The language of the release in this case is comparable to the language used in Skluth. By its express terms, the release applies to claims “related to my services of whatsoever nature” and to “all actions or rights that I may ever have against the University in respect of my above mentioned service” (emphasis added). There is no language limiting the scope of the release to wage and benefit claims. By executing a release with this broad language, plaintiff released not only the claims that were specifically in dispute at the time the release was executed but also any claims that he may ever have against defendants related to his service for LAU. The term “services of whatsoever nature” is broad enough to encompass any aspect of the employer-employee relationship between the parties.

Given the unambiguous language of the release, there is no *436need to look for extrinsic evidence of the parties’ intent (see Greenfield v Philles Records, 98 NY2d at 569). In any event, plaintiffs subjective understanding as to the scope of the release does not constitute objective evidence that the release was not intended to cover all claims arising out of his employment and, contrary to the majority’s view, no objective evidence was submitted that would suffice to raise an issue of fact as to whether all the parties intended the release to be of limited scope.

The majority also believes that plaintiffs failure to consult with counsel is a relevant factor and that “it can hardly be said, as the court did, that plaintiff had ‘ample’ opportunity to consult an attorney before signing the document.” However, in Skluth, we explained: “The other factor deemed crucial by the Supreme Court, plaintiffs failure to consult with an attorney, also does not preclude enforcement of the release. The court properly found that plaintiff is an educated, experienced businessman with knowledge of release letters such as the one that he was asked to execute. He had ample time to seek legal advice prior to signing the instrument and was, even accepting plaintiffs own version of the facts, not prevented or discouraged from doing so by defendant. There is, certainly, no requirement in the law that consultation with a lawyer must occur in order to render a contractual obligation enforceable, even one relinquishing a discrimination claim, so long as the agreement has been knowingly and voluntarily entered into. Although a party’s representation by an attorney is some evidence of the knowledge and volition with which a particular contract was made, the absence of counsel is far less critical than the opportunity to consult counsel” (163 AD2d at 107 [citations omitted]).

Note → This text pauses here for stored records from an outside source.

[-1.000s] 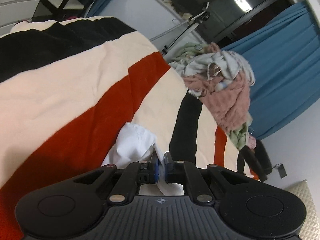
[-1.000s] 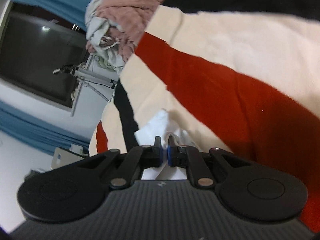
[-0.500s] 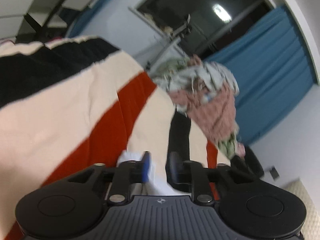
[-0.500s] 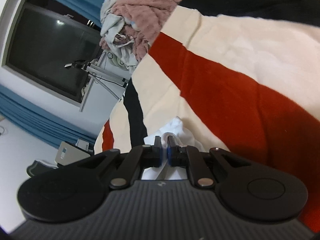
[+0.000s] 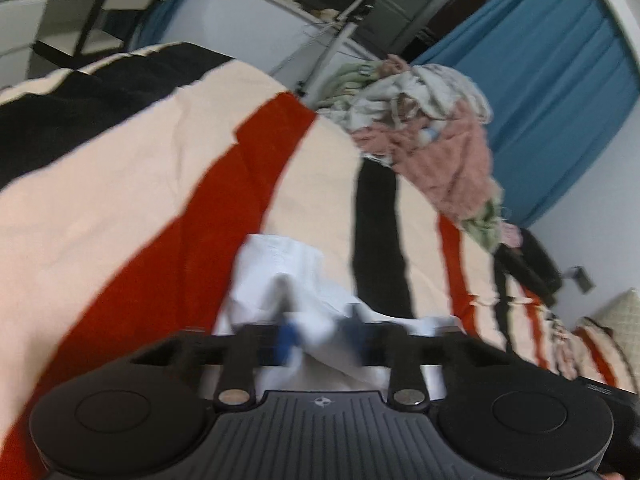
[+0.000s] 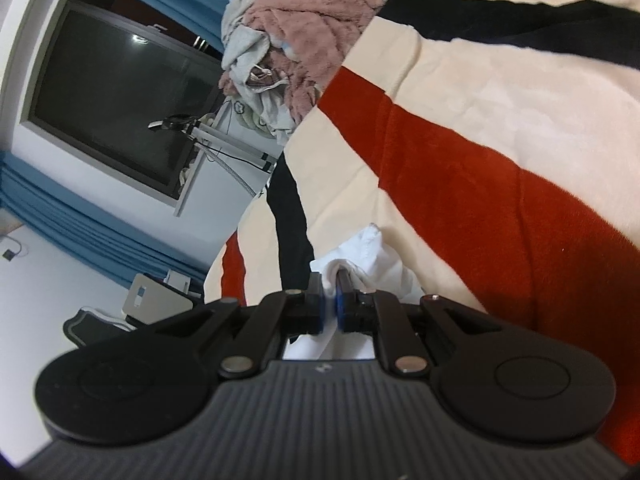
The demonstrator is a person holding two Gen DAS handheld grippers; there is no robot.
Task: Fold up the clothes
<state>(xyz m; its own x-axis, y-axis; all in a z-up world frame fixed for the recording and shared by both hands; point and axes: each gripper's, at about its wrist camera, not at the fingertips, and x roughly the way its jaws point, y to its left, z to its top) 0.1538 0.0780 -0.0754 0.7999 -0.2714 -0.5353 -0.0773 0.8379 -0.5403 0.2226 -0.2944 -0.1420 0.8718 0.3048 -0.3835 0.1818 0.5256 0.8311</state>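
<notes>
A white garment [image 5: 276,264] lies bunched on a bed blanket striped cream, red and black [image 5: 120,184]. My left gripper [image 5: 320,334] is open, its jaws apart over the white cloth; the view is blurred by motion. In the right wrist view my right gripper [image 6: 329,300] is shut on a fold of the same white garment [image 6: 372,256], low over the blanket [image 6: 480,184].
A heap of unfolded clothes, pink, grey and green [image 5: 432,128], sits on the far end of the bed; it also shows in the right wrist view [image 6: 296,40]. Blue curtains [image 5: 540,80], a dark window [image 6: 112,100] and a metal stand [image 6: 224,140] lie beyond.
My left gripper has opened and let go of the white garment, and it has tilted upward. My right gripper stays shut on the garment and has shifted slightly.
</notes>
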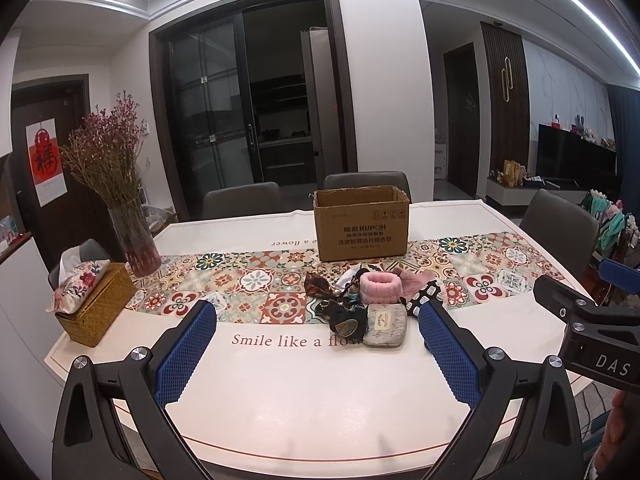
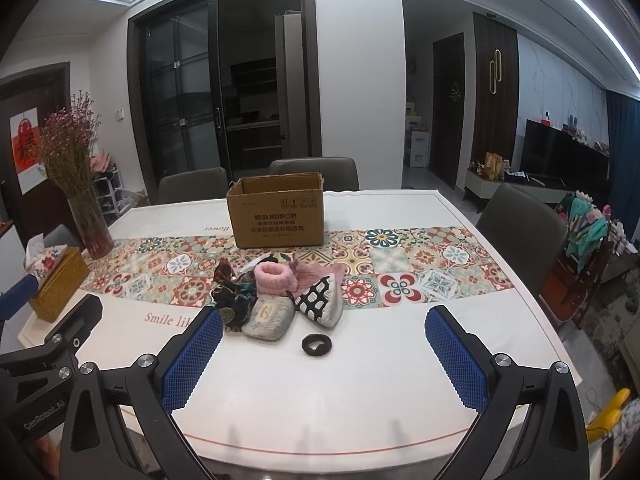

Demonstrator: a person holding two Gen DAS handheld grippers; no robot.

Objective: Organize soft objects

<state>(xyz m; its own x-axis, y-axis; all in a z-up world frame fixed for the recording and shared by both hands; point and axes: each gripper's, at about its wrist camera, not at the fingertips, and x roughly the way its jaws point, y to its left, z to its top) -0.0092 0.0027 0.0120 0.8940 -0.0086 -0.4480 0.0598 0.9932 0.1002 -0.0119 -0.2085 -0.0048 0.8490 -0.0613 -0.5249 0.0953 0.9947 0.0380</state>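
Observation:
A pile of soft things lies mid-table before an open cardboard box [image 1: 362, 222] [image 2: 278, 210]: a pink fluffy band [image 1: 380, 286] [image 2: 274, 276], a grey pouch [image 1: 386, 324] [image 2: 269, 316], a black-and-white patterned pouch [image 2: 320, 300], dark scarves [image 1: 338, 314] [image 2: 232, 300], and a dark hair ring [image 2: 315, 345] apart in front. My left gripper [image 1: 316, 316] is open and empty, near the table's front edge. My right gripper [image 2: 324, 322] is open and empty, short of the pile.
A glass vase of dried flowers [image 1: 134, 236] and a wicker tissue box [image 1: 94, 302] stand at the table's left. Chairs [image 1: 560, 216] ring the table's far and right sides. A patterned runner [image 2: 420, 276] crosses the white tablecloth.

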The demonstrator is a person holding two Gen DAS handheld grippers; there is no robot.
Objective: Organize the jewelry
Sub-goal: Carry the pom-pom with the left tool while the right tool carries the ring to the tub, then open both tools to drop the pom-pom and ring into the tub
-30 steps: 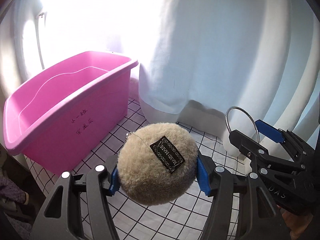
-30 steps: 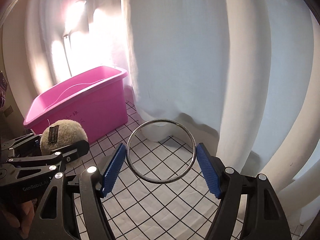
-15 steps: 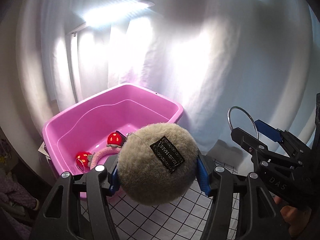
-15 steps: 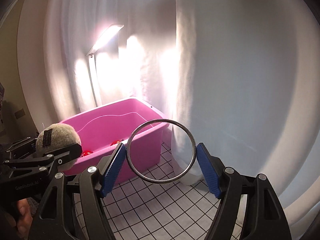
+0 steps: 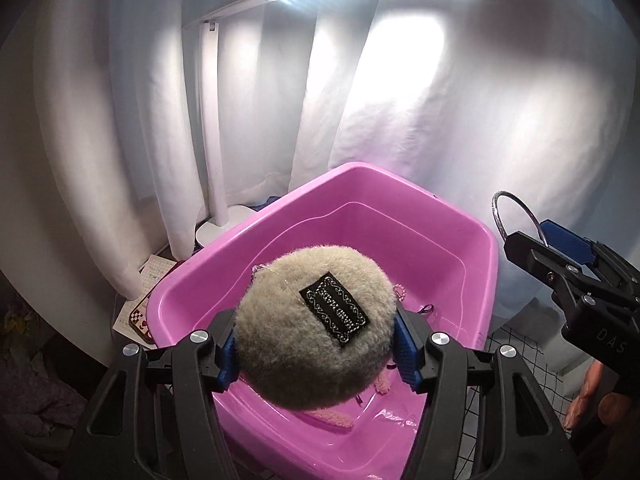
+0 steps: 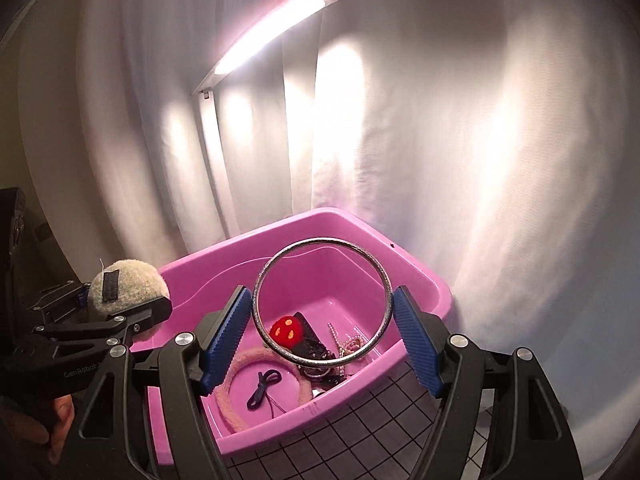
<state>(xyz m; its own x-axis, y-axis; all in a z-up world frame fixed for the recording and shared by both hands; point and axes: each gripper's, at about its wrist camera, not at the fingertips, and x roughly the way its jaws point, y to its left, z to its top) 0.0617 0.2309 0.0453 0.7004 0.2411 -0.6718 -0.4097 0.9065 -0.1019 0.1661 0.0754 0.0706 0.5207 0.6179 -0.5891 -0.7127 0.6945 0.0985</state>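
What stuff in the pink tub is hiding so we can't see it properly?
- Left wrist view: the fuzzy ball in the left tongs covers most of the tub floor.
- Right wrist view: the bangle and right tongs partly hide the dark items under the red ball.
- Label writing: too small to read.

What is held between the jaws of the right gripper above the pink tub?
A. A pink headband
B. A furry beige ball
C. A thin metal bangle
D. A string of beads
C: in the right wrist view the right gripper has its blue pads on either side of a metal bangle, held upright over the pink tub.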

Plaintiff, a marketing communication project manager at LAU, was not forced to sign the release on the spot, and he does not aver that he was given an ultimatum by defendants that they would withdraw the compensation offer if he did not sign and return the release by a date certain. Indeed, plaintiff acknowledges that he “had the release for approximately two days before [he] signed it.” Thus, there is nothing to show that plaintiff was in any way deprived of the opportunity to consult with counsel or pressured to forgo that right.

Accordingly, I would affirm the judgment dismissing the complaint.